Start of Information supplied
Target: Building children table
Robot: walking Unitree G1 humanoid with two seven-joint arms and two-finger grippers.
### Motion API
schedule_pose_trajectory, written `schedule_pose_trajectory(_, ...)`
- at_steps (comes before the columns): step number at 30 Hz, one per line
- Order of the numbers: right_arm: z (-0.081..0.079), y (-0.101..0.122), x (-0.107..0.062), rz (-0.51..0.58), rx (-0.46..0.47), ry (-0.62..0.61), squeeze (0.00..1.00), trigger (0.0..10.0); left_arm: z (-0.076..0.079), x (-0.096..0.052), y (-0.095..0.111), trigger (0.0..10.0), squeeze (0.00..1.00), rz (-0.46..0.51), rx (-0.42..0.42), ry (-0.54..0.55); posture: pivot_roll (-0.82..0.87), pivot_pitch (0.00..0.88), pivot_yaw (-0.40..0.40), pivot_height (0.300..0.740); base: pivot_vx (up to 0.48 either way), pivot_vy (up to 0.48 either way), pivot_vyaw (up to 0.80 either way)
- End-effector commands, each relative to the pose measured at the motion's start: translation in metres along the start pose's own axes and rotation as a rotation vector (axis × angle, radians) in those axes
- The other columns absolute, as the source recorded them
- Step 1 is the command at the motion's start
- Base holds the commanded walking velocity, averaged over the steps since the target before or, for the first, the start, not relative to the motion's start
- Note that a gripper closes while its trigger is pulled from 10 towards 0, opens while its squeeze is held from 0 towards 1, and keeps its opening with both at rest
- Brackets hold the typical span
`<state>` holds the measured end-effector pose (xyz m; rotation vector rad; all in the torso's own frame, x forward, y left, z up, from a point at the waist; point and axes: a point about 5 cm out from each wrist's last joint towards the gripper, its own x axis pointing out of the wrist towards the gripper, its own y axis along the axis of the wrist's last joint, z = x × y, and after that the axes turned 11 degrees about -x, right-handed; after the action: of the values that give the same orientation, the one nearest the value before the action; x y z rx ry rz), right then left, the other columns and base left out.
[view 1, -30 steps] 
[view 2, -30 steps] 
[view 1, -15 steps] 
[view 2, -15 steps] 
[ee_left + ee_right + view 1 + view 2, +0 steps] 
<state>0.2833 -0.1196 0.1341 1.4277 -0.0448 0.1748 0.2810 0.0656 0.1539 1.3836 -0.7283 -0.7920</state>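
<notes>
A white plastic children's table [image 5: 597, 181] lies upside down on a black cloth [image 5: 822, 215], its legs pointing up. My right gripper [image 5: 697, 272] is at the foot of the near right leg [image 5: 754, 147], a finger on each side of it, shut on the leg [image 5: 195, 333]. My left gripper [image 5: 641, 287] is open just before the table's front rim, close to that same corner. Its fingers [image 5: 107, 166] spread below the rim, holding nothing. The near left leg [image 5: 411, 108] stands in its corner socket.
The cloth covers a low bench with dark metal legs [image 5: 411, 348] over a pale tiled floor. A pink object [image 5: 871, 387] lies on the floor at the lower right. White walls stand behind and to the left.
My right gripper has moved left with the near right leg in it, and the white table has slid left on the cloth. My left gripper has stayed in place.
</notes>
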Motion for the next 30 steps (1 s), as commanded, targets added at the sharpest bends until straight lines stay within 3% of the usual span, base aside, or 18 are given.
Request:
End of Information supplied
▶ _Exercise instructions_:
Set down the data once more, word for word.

▶ _Result of this exercise_:
Target: Building children table
Robot: walking Unitree G1 humanoid with two seven-joint arms and two-finger grippers.
### Motion API
schedule_pose_trajectory, written `schedule_pose_trajectory(_, ...)`
- at_steps (comes before the columns): step number at 30 Hz, one per line
- Order of the numbers: right_arm: z (-0.081..0.079), y (-0.101..0.122), x (-0.107..0.062), rz (-0.51..0.58), rx (-0.46..0.47), ry (-0.62..0.61), squeeze (0.00..1.00), trigger (0.0..10.0); left_arm: z (-0.076..0.079), x (-0.096..0.052), y (-0.095..0.111), trigger (0.0..10.0), squeeze (0.00..1.00), rz (-0.46..0.51), rx (-0.42..0.42), ry (-0.54..0.55); posture: pivot_roll (-0.82..0.87), pivot_pitch (0.00..0.88), pivot_yaw (-0.40..0.40), pivot_height (0.300..0.740); base: pivot_vx (up to 0.48 either way), pivot_vy (up to 0.48 either way), pivot_vyaw (up to 0.80 either way)
- End-effector commands, each relative to the pose measured at the motion's start: translation in metres along the start pose's own axes and rotation as a rotation vector (axis × angle, radians) in those axes
- The other columns absolute, as the source recorded them
- Step 1 is the command at the motion's start
- Base holds the commanded walking velocity, averaged over the steps since the target before or, for the first, the start, not relative to the motion's start
- Note that a gripper closes while its trigger is pulled from 10 towards 0, opens while its squeeze is held from 0 towards 1, and keeps its opening with both at rest
- Brackets hold the typical span
`<state>` holds the measured end-effector pose (xyz m; rotation vector rad; all in the torso's own frame, x forward, y left, z up, from a point at the waist; point and axes: a point about 5 cm out from each wrist's last joint towards the gripper, its own x axis pointing out of the wrist towards the gripper, its own y axis along the axis of the wrist's last joint, z = x × y, and after that the axes turned 11 degrees about -x, right-handed; after the action: of the values that give the same orientation, the one nearest the value before the action; x y z rx ry rz), right then left, the other columns and base left out.
[view 1, -30 steps] 
[view 2, -30 steps] 
[view 1, -15 steps] 
[view 2, -15 steps] 
[ee_left + ee_right + view 1 + view 2, +0 steps] 
<state>0.2833 -0.1196 0.1341 1.4277 -0.0448 0.1748 0.2810 0.0656 0.1539 1.3836 -0.7283 -0.7920</state>
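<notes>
A white plastic children's table [image 5: 597, 181] lies upside down on a black cloth [image 5: 822, 215], its legs pointing up. My right gripper [image 5: 697, 272] is at the foot of the near right leg [image 5: 754, 147], a finger on each side of it, shut on the leg [image 5: 195, 333]. My left gripper [image 5: 641, 287] is open just before the table's front rim, close to that same corner. Its fingers [image 5: 107, 166] spread below the rim, holding nothing. The near left leg [image 5: 411, 108] stands in its corner socket.
The cloth covers a low bench with dark metal legs [image 5: 411, 348] over a pale tiled floor. A pink object [image 5: 871, 387] lies on the floor at the lower right. White walls stand behind and to the left.
My right gripper has moved left with the near right leg in it, and the white table has slid left on the cloth. My left gripper has stayed in place.
</notes>
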Motion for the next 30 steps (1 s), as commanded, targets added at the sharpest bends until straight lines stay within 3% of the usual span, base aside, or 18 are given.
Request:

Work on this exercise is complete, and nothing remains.